YOUR TASK
Would you please repeat, word for word, only the lines from the one holding "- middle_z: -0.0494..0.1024" through the one holding "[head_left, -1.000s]" in the material below, without the pictures?
___ PROVIDED MATERIAL
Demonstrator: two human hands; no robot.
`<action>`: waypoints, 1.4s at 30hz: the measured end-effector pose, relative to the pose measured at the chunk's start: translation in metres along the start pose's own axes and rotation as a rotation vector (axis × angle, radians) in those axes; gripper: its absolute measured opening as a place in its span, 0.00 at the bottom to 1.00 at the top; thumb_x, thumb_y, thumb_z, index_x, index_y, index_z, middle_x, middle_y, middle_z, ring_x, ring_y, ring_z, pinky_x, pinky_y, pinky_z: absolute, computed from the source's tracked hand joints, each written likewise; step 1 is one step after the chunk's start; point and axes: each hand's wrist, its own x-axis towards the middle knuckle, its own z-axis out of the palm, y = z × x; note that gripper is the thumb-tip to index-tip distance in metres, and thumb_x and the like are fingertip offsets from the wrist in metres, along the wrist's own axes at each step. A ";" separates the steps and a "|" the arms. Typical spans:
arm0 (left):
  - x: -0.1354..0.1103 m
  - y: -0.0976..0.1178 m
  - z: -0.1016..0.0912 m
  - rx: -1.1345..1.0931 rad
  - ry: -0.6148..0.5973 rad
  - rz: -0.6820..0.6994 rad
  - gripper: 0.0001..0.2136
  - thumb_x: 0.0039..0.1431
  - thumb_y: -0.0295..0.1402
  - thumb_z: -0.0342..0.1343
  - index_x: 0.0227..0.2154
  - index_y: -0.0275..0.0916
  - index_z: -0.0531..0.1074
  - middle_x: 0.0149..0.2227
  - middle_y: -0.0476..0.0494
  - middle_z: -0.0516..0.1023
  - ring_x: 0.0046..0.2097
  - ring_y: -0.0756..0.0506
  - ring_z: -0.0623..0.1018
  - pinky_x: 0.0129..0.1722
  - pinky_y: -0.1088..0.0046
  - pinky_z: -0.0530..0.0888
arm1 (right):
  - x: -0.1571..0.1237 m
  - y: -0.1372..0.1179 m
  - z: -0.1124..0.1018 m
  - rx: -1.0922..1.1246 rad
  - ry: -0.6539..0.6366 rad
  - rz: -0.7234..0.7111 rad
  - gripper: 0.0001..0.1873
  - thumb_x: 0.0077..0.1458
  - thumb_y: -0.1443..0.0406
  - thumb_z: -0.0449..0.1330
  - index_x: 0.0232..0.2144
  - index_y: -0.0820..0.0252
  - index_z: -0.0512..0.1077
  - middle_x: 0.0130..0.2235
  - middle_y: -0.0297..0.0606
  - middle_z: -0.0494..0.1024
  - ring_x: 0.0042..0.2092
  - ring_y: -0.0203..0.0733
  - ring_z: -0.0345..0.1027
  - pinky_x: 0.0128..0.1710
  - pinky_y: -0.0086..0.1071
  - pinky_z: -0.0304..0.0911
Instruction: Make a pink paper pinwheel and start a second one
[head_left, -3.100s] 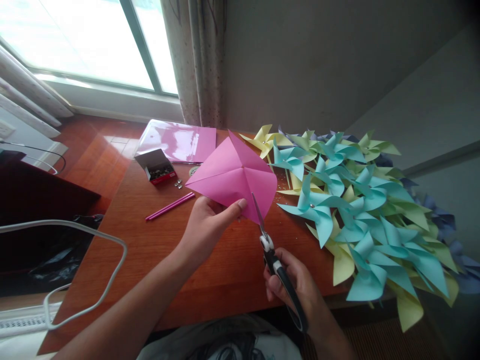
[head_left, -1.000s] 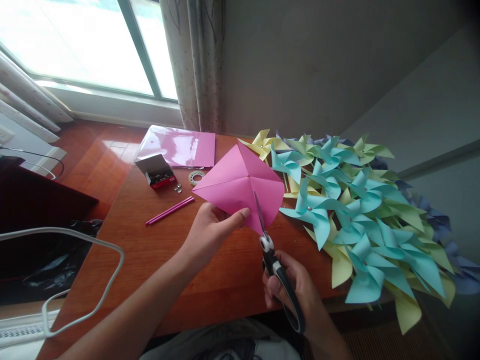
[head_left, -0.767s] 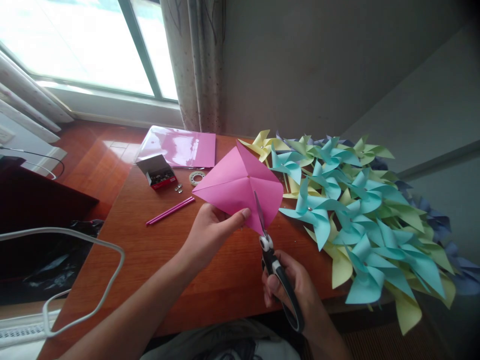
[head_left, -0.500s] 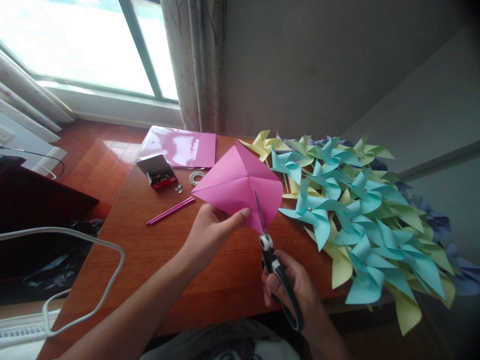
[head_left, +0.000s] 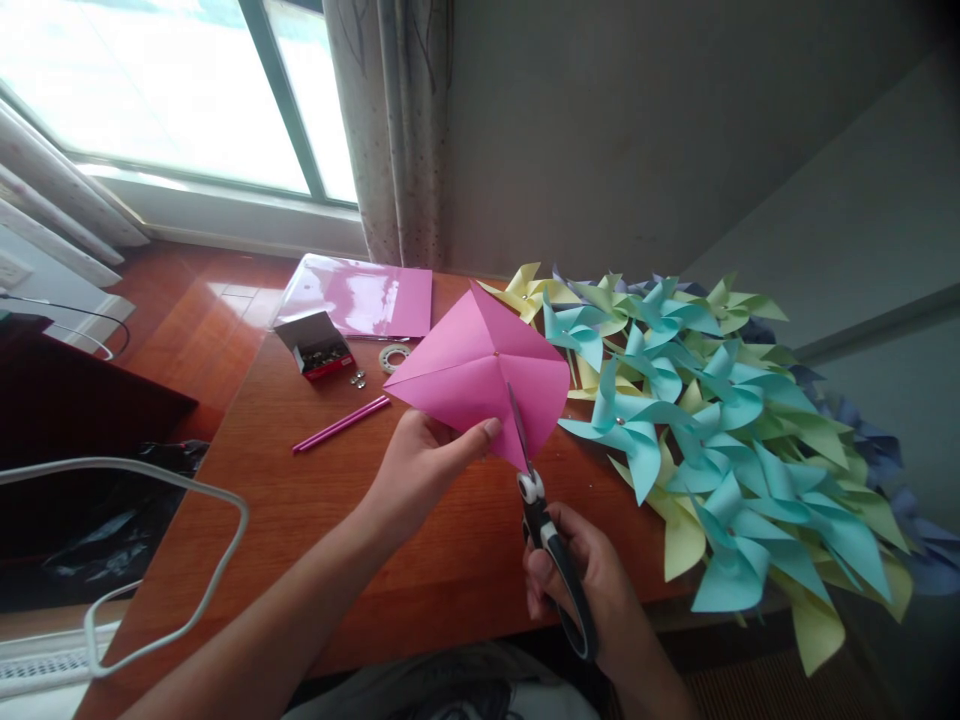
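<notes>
Left grip: your left hand is pinched on the pink paper square at its near edge, thumb on top and the other fingers tucked underneath.
Right grip: your right hand is wrapped tight around the black handles of the scissors, just right of the left hand.
Scissors: the blades point up and away from you into the near corner of the paper, along a crease, and they look pretty close together.
Paper: it's held up off the tabletop, tilted, with creases meeting in the middle.
Right of it: a big pile of pinwheels in teal, yellow and some purple, spilling over the tabletop's near right edge.
Left of it: two pink straws lie side by side near your left hand.
Further back: a small open box of metal fasteners, a few loose ones beside it, a tape roll, and a glossy pack of pink sheets.
Way back: a curtain hangs by the window.
Near left: a white cable loops past the tabletop's edge.
</notes>
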 end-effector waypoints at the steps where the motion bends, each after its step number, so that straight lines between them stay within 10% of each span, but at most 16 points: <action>1: 0.000 0.000 0.000 0.008 0.006 -0.001 0.08 0.51 0.33 0.68 0.31 0.34 0.79 0.29 0.46 0.81 0.30 0.49 0.75 0.30 0.76 0.72 | 0.000 0.000 0.000 0.005 -0.001 -0.003 0.26 0.48 0.48 0.71 0.31 0.59 0.64 0.22 0.25 0.68 0.20 0.30 0.64 0.20 0.23 0.54; 42: -0.003 0.003 0.005 0.037 0.016 -0.030 0.10 0.49 0.34 0.70 0.27 0.34 0.76 0.26 0.46 0.80 0.28 0.48 0.76 0.28 0.76 0.72 | 0.004 0.000 0.005 -0.005 0.034 -0.037 0.27 0.46 0.46 0.71 0.32 0.59 0.65 0.24 0.28 0.69 0.21 0.31 0.65 0.20 0.24 0.55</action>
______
SOLUTION FOR THIS TASK
  - middle_z: -0.0494..0.1024
  - ring_x: 0.0042..0.2092
  - ring_y: -0.0203..0.0733
  - ring_z: -0.0345..0.1027
  - pinky_x: 0.0128..0.1710
  - pinky_y: -0.0086..0.1071
  - pinky_z: -0.0304..0.0911
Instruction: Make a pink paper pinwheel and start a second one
[head_left, -3.100s] 
[head_left, -1.000s] 

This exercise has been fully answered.